Crítica: Você Nunca Esteve Realmente Aqui

Crítica: Você Nunca Esteve Realmente Aqui

Lynne Ramsay, de novo, removendo manchas de sangue

Imagem do filme 'Você Nunca Esteve Realmente Aqui'

Desde o ótimo Precisamos Falar Sobre o Kevin (2011) não saía um novo filme da diretora Lynne Ramsay. A espera acabou, e não poderia ter sido de melhor maneira. Você Nunca Esteve Realmente Aqui continua – como seu antecessor – a retratar personagens manchados pelo sangue, sejam estes inocentes ou causadores destas feridas.

O excepcional novo filme da cineasta narra a vida de Joe (Joaquin Phoenix), um veterano da guerra, que ganha a vida fazendo serviços de resgate. Estes geralmente terminam em mortes e muito sangue. Após um trabalho para resgatar Nina (Ekaterina Samsonov) de um bordel dar errado, Joe é apanhado em uma rede de intrigas, e corre atrás das respostas.

Você Nunca Esteve Realmente Aqui faz parte da mesma subcategoria que O Sacrifício do Cervo Sagrado: a dos filmes falsamente pessimistas. Enquanto o mais recente e excelente longa de Yorgos Lanthimos vai por um viés mais arrojado, pois verte para um tipo de humor invertebrado, peculiar; o de Ramsay tem maior foco sedimentado, além de uma atmosfera incomensuravelmente hostil.

Esse foco converge quase que integralmente em Joaquin Phoenix – em mais uma performance superlativa.

No começo deste ano, alguns lamentaram a precoce aposentadoria de Daniel Day-Lewis, talvez o ator mais tecnicamente imersivo de Hollywood. Se Day-Lewis é o mais técnico, Phoenix é o mais instintivo. Existe um grau de magnetismo que vem deste sujeito que é inegável. Phoenix consegue fazer o trajeto de um pólo a outro como que na velocidade do som. Da inocência dócil à bestialidade, em milésimos (à propósito, um inspirador exercício é imaginar o retrato que o ator fará do icônico vilão Coringa).

Ao entrar nos méritos de Lynne Ramsay – sendo um deles saber o tipo de ator que têm em mãos – , vale uma lembrança. Neste ano comemorou-se o quinquagésimo aniversário de 2001: Uma Odisseia no Espaço, de Stanley Kubrick, e, em tantas análises elogiosas a esse clássico do cinema, talvez a que mais se sobressaia é o tipo de tratamento da história, um enredo de narrativa especulativa mais do que explicativa. Ramsay aplica o mesmo conceito sobre o personagem de Joaquin Phoenix com primazia.

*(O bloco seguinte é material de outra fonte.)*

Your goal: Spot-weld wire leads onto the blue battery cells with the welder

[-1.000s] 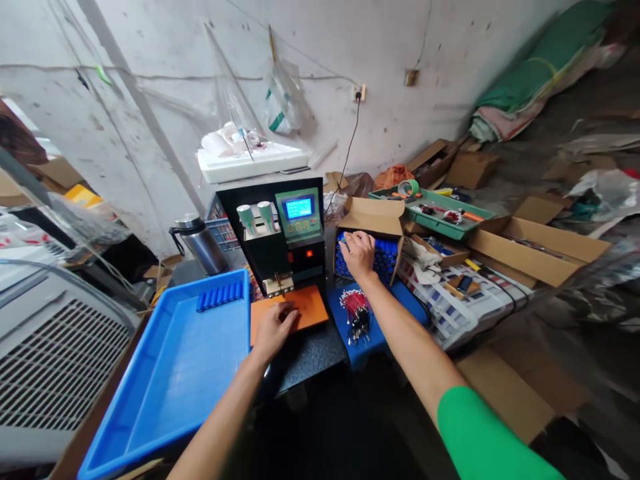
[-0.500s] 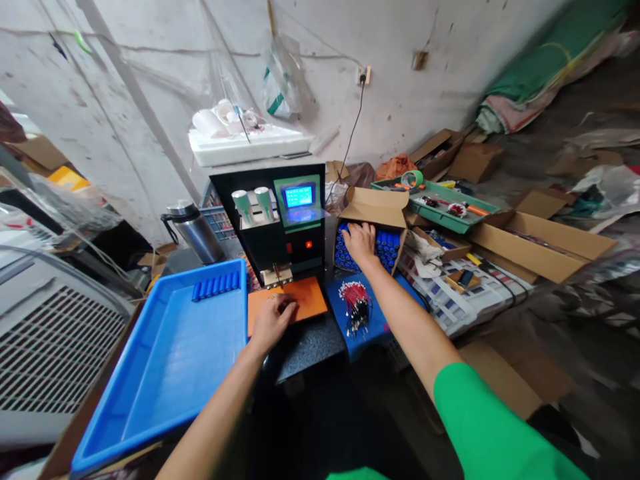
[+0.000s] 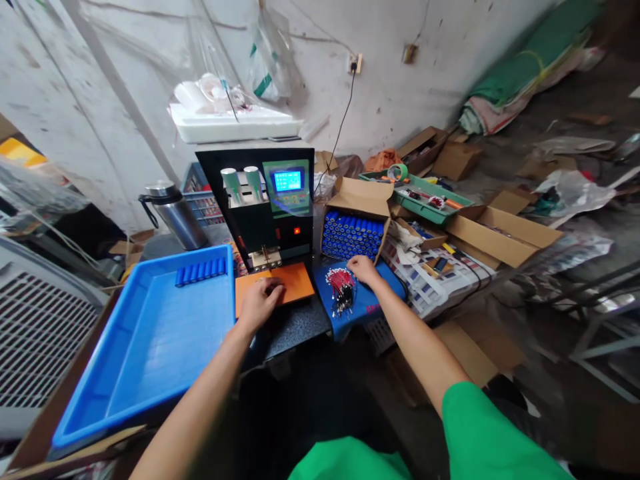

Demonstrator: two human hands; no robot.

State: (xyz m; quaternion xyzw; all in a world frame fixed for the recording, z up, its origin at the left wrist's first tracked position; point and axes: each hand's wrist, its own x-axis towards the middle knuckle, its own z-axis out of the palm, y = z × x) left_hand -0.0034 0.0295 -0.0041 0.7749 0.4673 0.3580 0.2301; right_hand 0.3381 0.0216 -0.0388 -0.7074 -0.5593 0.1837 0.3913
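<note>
My left hand [image 3: 260, 301] rests on the orange board [image 3: 295, 283] below the black machine [image 3: 255, 230] with the lit screen. Its fingers are curled, and what they hold, if anything, is hidden. Beside the pile of red and black wires [image 3: 342, 291], my right hand [image 3: 363, 269] has its fingers drawn together over the blue mat [image 3: 367, 308]; anything between them is too small to make out. Just behind it, a cardboard box [image 3: 363, 190] holds several blue cylinders [image 3: 351, 235]. A short row of blue cylinders [image 3: 201, 272] lies in the blue tray [image 3: 160, 347].
A steel flask [image 3: 179, 217] stands behind the tray. At the right are a green tray [image 3: 440, 215], open cardboard boxes [image 3: 505, 233] and a white basket [image 3: 417, 293]. A grey slatted unit [image 3: 43, 333] stands at the far left.
My right hand has left the cylinders in the box and come down and back beside the wires. My left hand stays on the orange board. The whole view has shifted slightly.
</note>
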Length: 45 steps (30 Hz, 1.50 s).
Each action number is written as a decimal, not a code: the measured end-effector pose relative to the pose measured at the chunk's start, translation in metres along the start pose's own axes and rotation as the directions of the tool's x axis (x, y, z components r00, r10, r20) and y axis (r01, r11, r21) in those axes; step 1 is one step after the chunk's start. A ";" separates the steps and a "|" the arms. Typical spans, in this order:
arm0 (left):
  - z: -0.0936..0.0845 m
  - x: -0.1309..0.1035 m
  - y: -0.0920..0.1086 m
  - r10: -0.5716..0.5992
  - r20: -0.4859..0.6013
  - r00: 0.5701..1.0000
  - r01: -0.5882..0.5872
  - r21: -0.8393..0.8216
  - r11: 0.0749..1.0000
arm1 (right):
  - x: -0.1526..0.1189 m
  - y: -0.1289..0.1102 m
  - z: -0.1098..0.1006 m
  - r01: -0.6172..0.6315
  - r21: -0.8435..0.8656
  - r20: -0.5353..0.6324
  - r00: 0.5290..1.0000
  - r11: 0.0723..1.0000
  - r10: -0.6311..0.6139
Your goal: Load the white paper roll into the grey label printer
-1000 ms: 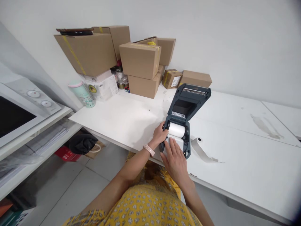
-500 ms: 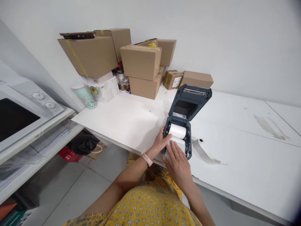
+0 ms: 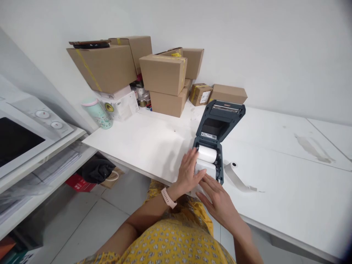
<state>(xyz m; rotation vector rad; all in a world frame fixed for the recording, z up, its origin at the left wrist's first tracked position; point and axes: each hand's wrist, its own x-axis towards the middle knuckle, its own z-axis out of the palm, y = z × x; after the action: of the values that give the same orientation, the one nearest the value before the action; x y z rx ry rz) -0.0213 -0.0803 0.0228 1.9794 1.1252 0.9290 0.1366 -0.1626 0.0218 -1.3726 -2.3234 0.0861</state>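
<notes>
A dark blue-grey label printer (image 3: 219, 121) stands with its lid raised near the table's front edge. Inside it lies a white paper roll (image 3: 206, 154), and its paper strip (image 3: 205, 168) runs toward the front edge. My left hand (image 3: 188, 171) is at the printer's left side, fingers extended upward and thumb out over the strip. Lower down, my right hand (image 3: 217, 196) rests its outstretched fingers on the strip at the printer's front. Neither hand is closed round anything. The fingers partly hide the strip's end.
A small used roll with a curling tail (image 3: 238, 179) lies right of the printer. Cardboard boxes (image 3: 163, 75) are stacked along the wall, with a mint tumbler (image 3: 98, 114) at the left. A microwave (image 3: 41, 123) sits on the shelf unit further left.
My left hand has shifted its fingers up along the printer's left side, with the thumb lower. My right hand has slid down toward the front edge. The view has tilted slightly.
</notes>
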 end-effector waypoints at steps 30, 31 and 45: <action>0.026 -0.073 -0.012 0.408 0.340 0.847 -0.526 0.427 0.735 | 0.193 0.162 -0.113 -0.246 0.731 -0.261 0.761 0.636 0.594; 0.026 -0.074 -0.012 0.415 0.338 0.845 -0.532 0.436 0.726 | 0.190 0.156 -0.112 -0.229 0.726 -0.277 0.765 0.649 0.581; 0.015 -0.087 -0.009 0.628 -0.058 0.776 -0.615 0.151 0.774 | -0.007 0.040 0.011 -0.082 0.254 -0.500 0.842 0.964 0.203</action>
<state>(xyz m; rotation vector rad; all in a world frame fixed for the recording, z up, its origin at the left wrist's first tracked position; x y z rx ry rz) -0.0450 -0.1574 -0.0139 2.4960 0.5652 1.3344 0.1678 -0.1468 -0.0008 -1.2620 -1.7018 0.0134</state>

Nos aspectos técnicos, destaques para a fotografia de Thomas Townend, de teor intimista, rústico, mais urbano – como as vestimentas de Joe – e à montagem de cortes súbitos que são similares aos surtos psicóticos do protagonista, exemplificada na cena de Joe invadindo o bordel para resgatar Nina, apresentada pelas câmeras de segurança. A cineasta equilibra estes elementos enquanto compõe tudo de maneira orgânica e harmônica.

Ainda sobra o responsável pela cereja do bolo, que é Jonny Greenwood e sua trilha composta artesanalmente. Greenwood – famoso guitarrista e tecladista da banda de rock alternativo Radiohead – repete o ótimo trabalho que já havia apresentado em Trama Fantasma. No filme de Ramsay se destacam as dinâmicas: dos momentos dolorosamente íntimos aos impulsos de violência desenfreada. Aí entra o compositor com seus silêncios, e a música-tema de baixo distorcido capaz de revirar órgãos e paralisar membros.

Interessante que a diretora em filmes sobre a brutalidade humana apresente em seus dois últimos trabalhos algo de redimível em suas personagens. Foi assim em Precisamos Falar Sobre o Kevin, com mãe e filho, e também em Você Nunca Esteve Realmente Aqui, entre Joe e Nina.

Entre tantas outras coisas, esta é também uma história sobre a aleatoriedade dos encontros que a vida traz. David Fincher passou suavemente nesse tema – por meio do romance – em O Curioso Caso de Benjamin Button, ao passo que Lynne Ramsay o faz pelo espectro da redenção. Lembrando que, quando um está numa contagem progressiva, e outro numa contagem regressiva, em determinado momento ambos chegam no mesmo número.